(DATA LISTING)

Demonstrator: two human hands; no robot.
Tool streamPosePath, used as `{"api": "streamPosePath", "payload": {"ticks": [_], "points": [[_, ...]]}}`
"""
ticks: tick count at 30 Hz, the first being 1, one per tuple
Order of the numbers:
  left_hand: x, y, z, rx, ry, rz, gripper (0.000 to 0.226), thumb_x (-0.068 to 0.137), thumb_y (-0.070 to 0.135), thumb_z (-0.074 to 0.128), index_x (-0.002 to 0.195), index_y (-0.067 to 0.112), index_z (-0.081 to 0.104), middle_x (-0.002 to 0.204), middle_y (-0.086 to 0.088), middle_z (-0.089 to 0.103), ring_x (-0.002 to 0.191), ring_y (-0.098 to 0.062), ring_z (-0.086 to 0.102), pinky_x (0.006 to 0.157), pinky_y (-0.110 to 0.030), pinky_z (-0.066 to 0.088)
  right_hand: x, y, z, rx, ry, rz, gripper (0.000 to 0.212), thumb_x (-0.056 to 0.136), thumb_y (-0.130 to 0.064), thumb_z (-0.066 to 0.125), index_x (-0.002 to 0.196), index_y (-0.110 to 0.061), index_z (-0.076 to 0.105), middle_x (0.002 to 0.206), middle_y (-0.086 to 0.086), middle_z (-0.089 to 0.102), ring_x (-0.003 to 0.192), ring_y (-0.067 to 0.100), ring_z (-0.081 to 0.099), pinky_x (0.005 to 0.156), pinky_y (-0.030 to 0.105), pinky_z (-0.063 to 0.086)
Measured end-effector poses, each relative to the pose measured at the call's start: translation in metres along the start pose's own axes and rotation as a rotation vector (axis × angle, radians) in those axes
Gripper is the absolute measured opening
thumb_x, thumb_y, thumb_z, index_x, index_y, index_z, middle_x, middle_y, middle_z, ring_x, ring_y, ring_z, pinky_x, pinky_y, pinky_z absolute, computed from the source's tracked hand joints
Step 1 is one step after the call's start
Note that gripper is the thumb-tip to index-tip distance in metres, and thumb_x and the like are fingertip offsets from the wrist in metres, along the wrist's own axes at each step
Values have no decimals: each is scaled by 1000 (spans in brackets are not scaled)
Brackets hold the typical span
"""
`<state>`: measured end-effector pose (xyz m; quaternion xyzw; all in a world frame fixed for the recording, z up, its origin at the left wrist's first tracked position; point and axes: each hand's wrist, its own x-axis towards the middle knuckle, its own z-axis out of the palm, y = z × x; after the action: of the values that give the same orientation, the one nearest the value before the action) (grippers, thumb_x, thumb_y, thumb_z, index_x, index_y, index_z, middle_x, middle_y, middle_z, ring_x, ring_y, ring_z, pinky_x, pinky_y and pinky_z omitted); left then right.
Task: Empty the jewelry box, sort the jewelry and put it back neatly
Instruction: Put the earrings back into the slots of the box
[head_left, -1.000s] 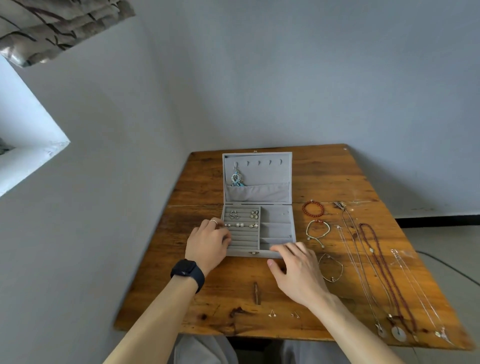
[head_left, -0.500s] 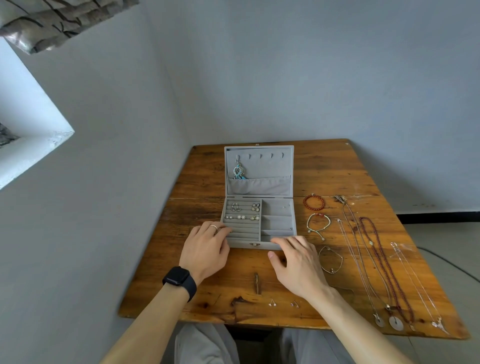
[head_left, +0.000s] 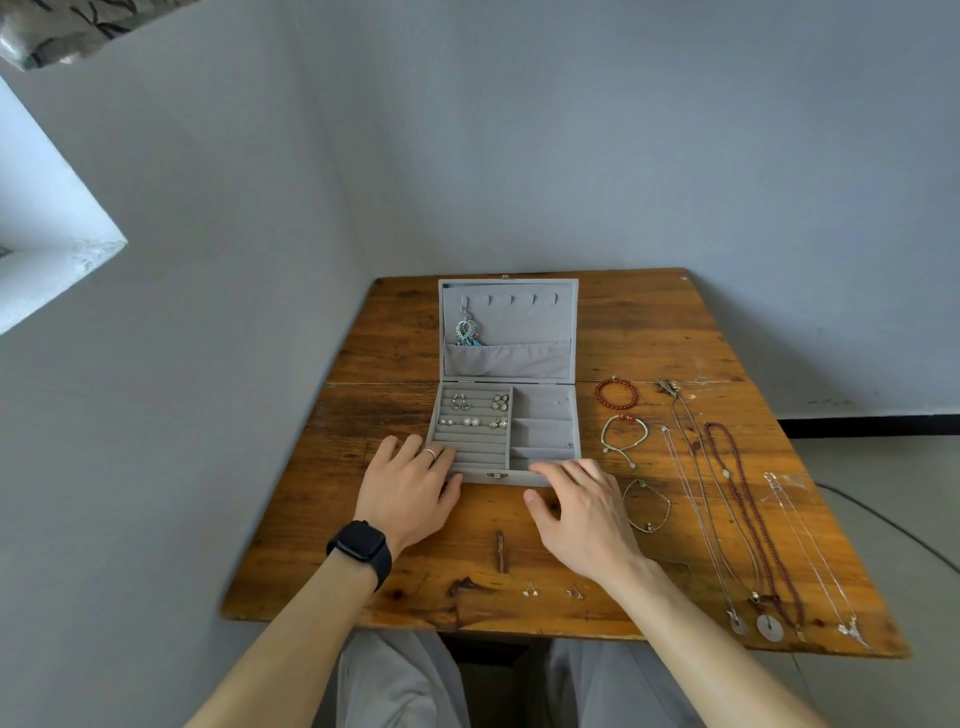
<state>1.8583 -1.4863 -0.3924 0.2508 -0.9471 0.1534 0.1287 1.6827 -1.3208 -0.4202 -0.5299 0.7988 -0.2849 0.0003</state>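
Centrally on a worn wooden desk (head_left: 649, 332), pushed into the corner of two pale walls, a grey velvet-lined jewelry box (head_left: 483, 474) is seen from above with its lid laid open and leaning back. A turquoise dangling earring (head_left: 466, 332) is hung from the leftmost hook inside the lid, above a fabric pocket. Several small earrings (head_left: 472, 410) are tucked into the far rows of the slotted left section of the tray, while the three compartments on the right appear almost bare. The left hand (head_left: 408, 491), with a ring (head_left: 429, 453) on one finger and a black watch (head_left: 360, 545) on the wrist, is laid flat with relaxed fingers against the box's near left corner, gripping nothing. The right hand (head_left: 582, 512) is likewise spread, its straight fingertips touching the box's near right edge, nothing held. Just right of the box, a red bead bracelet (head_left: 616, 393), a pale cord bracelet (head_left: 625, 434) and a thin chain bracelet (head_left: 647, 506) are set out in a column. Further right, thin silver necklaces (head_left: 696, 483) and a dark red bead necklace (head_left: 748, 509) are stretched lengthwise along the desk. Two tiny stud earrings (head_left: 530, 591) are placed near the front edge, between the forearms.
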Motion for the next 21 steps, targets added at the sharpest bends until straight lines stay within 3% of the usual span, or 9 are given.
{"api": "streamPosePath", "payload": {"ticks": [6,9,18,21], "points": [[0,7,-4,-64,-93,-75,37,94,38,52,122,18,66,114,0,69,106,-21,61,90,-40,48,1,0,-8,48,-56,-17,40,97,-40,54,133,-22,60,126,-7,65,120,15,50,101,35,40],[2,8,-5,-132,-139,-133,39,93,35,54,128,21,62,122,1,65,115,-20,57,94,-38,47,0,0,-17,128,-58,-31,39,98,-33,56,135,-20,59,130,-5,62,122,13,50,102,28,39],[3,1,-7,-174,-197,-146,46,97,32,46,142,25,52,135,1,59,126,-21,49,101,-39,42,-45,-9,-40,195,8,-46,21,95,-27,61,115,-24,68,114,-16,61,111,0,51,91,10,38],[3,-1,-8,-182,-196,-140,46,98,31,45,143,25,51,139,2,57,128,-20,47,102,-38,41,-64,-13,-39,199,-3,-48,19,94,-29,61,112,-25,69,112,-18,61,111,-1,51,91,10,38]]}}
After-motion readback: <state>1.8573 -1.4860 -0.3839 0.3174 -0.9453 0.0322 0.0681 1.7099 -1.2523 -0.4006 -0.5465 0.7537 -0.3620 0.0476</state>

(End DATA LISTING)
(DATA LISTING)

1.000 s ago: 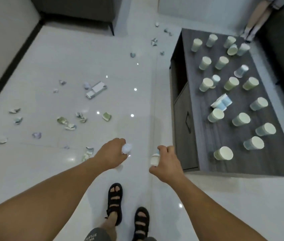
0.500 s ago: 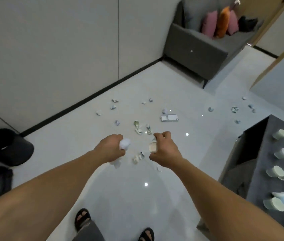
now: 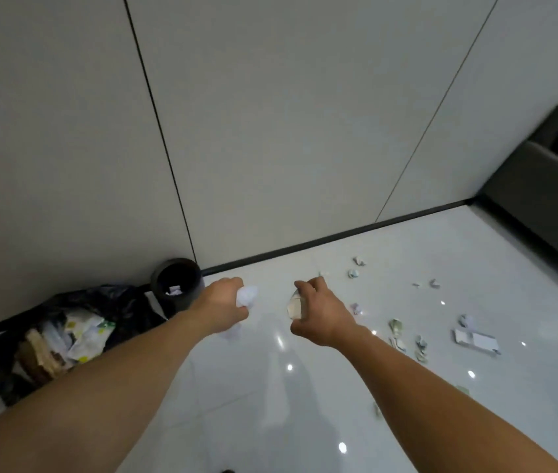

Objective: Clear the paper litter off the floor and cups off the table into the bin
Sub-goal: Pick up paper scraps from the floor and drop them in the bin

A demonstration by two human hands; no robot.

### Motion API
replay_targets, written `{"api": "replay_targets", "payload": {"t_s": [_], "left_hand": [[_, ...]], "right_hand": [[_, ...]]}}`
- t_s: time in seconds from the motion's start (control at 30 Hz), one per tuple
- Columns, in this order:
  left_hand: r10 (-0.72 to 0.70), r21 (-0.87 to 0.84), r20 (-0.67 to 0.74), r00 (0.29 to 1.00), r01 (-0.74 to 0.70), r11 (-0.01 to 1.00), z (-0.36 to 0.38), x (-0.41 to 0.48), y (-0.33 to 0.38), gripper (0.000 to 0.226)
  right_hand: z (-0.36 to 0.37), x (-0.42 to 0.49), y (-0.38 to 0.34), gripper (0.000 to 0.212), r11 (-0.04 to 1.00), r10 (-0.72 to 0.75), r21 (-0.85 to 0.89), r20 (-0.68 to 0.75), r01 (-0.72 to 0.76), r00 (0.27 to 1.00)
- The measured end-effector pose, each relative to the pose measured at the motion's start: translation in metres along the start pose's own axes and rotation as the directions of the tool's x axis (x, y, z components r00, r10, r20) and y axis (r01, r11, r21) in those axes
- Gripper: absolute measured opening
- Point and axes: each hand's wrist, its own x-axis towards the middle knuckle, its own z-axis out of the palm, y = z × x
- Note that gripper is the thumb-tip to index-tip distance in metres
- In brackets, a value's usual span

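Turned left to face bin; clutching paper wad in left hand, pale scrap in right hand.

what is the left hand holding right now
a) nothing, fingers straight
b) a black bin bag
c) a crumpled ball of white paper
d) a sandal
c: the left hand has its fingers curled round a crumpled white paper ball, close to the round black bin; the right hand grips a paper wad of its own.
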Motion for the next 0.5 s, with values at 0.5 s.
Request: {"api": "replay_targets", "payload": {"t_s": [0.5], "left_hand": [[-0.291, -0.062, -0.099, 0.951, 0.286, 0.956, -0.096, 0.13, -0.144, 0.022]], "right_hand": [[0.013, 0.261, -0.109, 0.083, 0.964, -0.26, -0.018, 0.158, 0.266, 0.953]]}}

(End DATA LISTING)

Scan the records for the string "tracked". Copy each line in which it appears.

### THE COMPLETED TASK
thumb_x, thumb_y, thumb_z, index_x, index_y, index_z, middle_x, middle_y, middle_z, ring_x, ring_y, ring_z, pinky_x, pinky_y, pinky_z absolute, computed from the source's tracked hand joints
`<state>`: measured end-effector pose (xyz m; quaternion xyzw; all in a world frame fixed for the recording, z up, its origin at the left wrist's first tracked position; point and axes: each hand's wrist, its own x-axis towards the middle knuckle, its own z-axis out of the palm, y = z × x; after the action: of the values that give the same orientation, the one nearest the value before the action) (grippers, thumb_x, thumb_y, thumb_z, index_x, index_y, index_z, middle_x, middle_y, middle_z, ring_x, ring_y, ring_z, pinky_x, pinky_y and pinky_z omitted); left then right.

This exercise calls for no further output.